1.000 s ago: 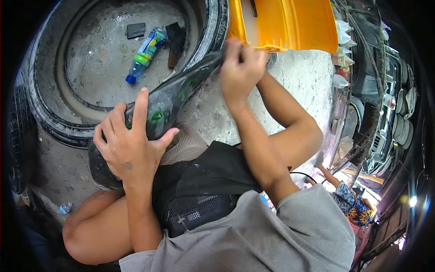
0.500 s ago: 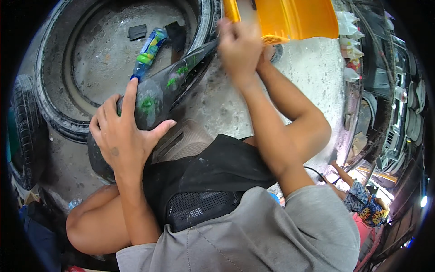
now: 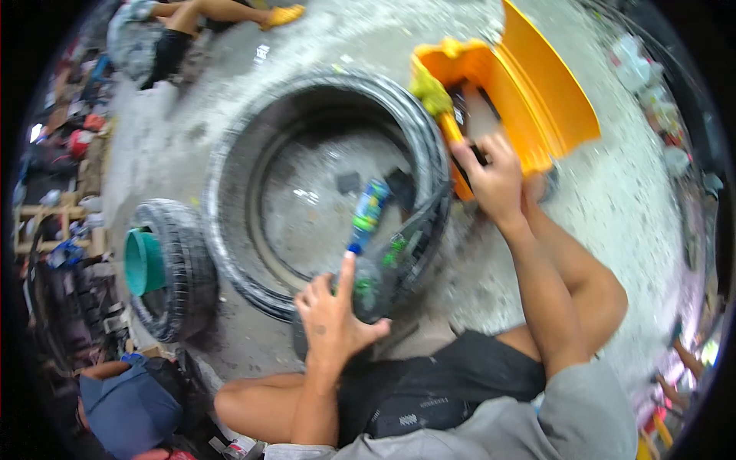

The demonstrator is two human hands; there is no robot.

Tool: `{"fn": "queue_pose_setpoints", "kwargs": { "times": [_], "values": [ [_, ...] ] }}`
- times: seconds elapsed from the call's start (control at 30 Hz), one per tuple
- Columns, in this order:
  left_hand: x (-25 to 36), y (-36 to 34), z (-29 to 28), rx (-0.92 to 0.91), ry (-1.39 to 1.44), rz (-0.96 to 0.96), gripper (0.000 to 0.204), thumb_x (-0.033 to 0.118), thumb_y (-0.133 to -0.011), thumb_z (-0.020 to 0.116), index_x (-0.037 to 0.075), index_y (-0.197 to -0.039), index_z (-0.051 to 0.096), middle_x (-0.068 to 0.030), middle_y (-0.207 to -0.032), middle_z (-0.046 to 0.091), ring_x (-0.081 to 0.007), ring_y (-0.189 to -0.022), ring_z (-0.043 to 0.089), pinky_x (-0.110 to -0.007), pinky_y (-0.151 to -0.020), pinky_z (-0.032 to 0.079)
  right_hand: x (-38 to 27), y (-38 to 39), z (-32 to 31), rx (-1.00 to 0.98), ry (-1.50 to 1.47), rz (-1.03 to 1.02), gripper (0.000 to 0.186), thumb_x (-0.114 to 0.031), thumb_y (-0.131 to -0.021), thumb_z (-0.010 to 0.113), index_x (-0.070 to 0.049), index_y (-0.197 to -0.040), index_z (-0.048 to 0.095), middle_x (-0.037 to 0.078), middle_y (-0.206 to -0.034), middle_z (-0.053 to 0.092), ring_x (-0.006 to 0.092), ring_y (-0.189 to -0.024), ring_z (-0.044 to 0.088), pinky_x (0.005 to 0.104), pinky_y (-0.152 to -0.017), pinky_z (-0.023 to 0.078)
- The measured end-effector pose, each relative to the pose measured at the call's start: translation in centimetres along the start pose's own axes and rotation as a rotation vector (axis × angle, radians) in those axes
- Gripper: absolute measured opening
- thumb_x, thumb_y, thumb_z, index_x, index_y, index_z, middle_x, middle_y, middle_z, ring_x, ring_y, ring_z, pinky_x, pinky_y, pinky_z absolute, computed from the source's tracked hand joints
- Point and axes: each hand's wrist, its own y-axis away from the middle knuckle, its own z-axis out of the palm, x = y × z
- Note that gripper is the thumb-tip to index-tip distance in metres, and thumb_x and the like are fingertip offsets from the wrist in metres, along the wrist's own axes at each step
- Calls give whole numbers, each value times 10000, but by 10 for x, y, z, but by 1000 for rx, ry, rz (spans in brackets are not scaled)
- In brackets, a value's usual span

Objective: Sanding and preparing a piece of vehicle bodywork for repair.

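Observation:
My left hand (image 3: pixel 331 318) lies with fingers spread over a dark rubber piece (image 3: pixel 376 295) marked with green patches. My index fingertip is close to the blue cap of a plastic bottle (image 3: pixel 368 211); whether they touch I cannot tell. That bottle lies within a large tyre ring (image 3: pixel 230 230), and the rubber piece rests over the ring's near right side. At the upper right, my right hand (image 3: pixel 494 176) is closed around a yellow-handled tool (image 3: pixel 451 129). Its rough yellow-green upper end is blurred, so its kind is unclear. An open yellow plastic case (image 3: pixel 529 107) stands just beyond that hand.
A smaller upright tyre (image 3: pixel 188 268) stands at the left with a green tub (image 3: pixel 143 261) inside it. Dark scraps (image 3: pixel 349 182) lie inside the ring. Another person's legs (image 3: pixel 207 15) show at the far left. Plastic bags (image 3: pixel 636 65) line the right side.
The view has shifted, showing more floor and the whole ring. My right hand, blurred before, now shows the yellow-handled tool beside the case. My left hand stays spread on the rubber piece.

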Motion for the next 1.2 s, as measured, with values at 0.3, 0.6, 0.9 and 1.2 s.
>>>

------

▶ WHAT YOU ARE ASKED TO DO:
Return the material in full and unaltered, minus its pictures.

▶ ANSWER TO THE PROBLEM:
1.000 s ago: 
0.500 s ago: 
now: 

The demonstrator is two human hands; there is no robot.

Tool: `{"fn": "queue_pose_setpoints", "kwargs": { "times": [_], "values": [ [_, ...] ] }}`
- times: seconds elapsed from the call's start (control at 30 Hz), one per tuple
- Columns, in this order:
  left_hand: x (-25 to 36), y (-36 to 34), z (-29 to 28), rx (-0.92 to 0.91), ry (-1.39 to 1.44), rz (-0.96 to 0.96), gripper (0.000 to 0.204), thumb_x (-0.033 to 0.118), thumb_y (-0.133 to -0.011), thumb_z (-0.020 to 0.116), index_x (-0.037 to 0.075), index_y (-0.197 to -0.039), index_z (-0.051 to 0.096), middle_x (-0.068 to 0.030), middle_y (-0.207 to -0.032), middle_z (-0.046 to 0.091), ring_x (-0.081 to 0.007), ring_y (-0.189 to -0.022), ring_z (-0.043 to 0.089), pinky_x (-0.110 to -0.007), pinky_y (-0.151 to -0.020), pinky_z (-0.032 to 0.079)
  right_hand: x (-38 to 27), y (-38 to 39), z (-32 to 31), rx (-1.00 to 0.98), ry (-1.50 to 1.47), rz (-1.03 to 1.02), gripper (0.000 to 0.186), thumb_x (-0.114 to 0.031), thumb_y (-0.131 to -0.021), thumb_z (-0.010 to 0.113), index_x (-0.070 to 0.049), index_y (-0.197 to -0.040), index_z (-0.048 to 0.095), middle_x (-0.037 to 0.078), middle_y (-0.206 to -0.034), middle_z (-0.053 to 0.092), ring_x (-0.006 to 0.092), ring_y (-0.189 to -0.024), ring_z (-0.044 to 0.088), pinky_x (0.005 to 0.104), pinky_y (-0.152 to -0.017), pinky_z (-0.023 to 0.078)
- The measured end-effector pose, each relative to the pose measured at the call's start: translation in centimetres along the start pose's own axes and rotation as a rotation vector (axis × angle, radians) in those axes
- Gripper: absolute measured opening
- thumb_x, thumb_y, thumb_z, index_x, index_y, index_z, middle_x, middle_y, middle_z, ring_x, ring_y, ring_z, pinky_x, pinky_y, pinky_z absolute, computed from the source's tracked hand joints
- Point and axes: each hand's wrist, its own y-axis away from the middle knuckle, its own z-axis out of the palm, x = y × z
- Note that gripper is the thumb-tip to index-tip distance in metres, and thumb_x and the like are fingertip offsets from the wrist in metres, along the wrist's own axes at each step
- Calls give whole numbers, each value times 10000, but by 10 for x, y, z, but by 1000 for rx, ry, rz (spans in brackets are not scaled)
- In brackets, a value's usual span

Objective: Sanding and preparing a piece of vehicle bodywork for repair.

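Observation:
My left hand (image 3: pixel 331 318) lies with fingers spread over a dark rubber piece (image 3: pixel 376 295) marked with green patches. My index fingertip is close to the blue cap of a plastic bottle (image 3: pixel 368 211); whether they touch I cannot tell. That bottle lies within a large tyre ring (image 3: pixel 230 230), and the rubber piece rests over the ring's near right side. At the upper right, my right hand (image 3: pixel 494 176) is closed around a yellow-handled tool (image 3: pixel 451 129). Its rough yellow-green upper end is blurred, so its kind is unclear. An open yellow plastic case (image 3: pixel 529 107) stands just beyond that hand.
A smaller upright tyre (image 3: pixel 188 268) stands at the left with a green tub (image 3: pixel 143 261) inside it. Dark scraps (image 3: pixel 349 182) lie inside the ring. Another person's legs (image 3: pixel 207 15) show at the far left. Plastic bags (image 3: pixel 636 65) line the right side.
The view has shifted, showing more floor and the whole ring. My right hand, blurred before, now shows the yellow-handled tool beside the case. My left hand stays spread on the rubber piece.
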
Motion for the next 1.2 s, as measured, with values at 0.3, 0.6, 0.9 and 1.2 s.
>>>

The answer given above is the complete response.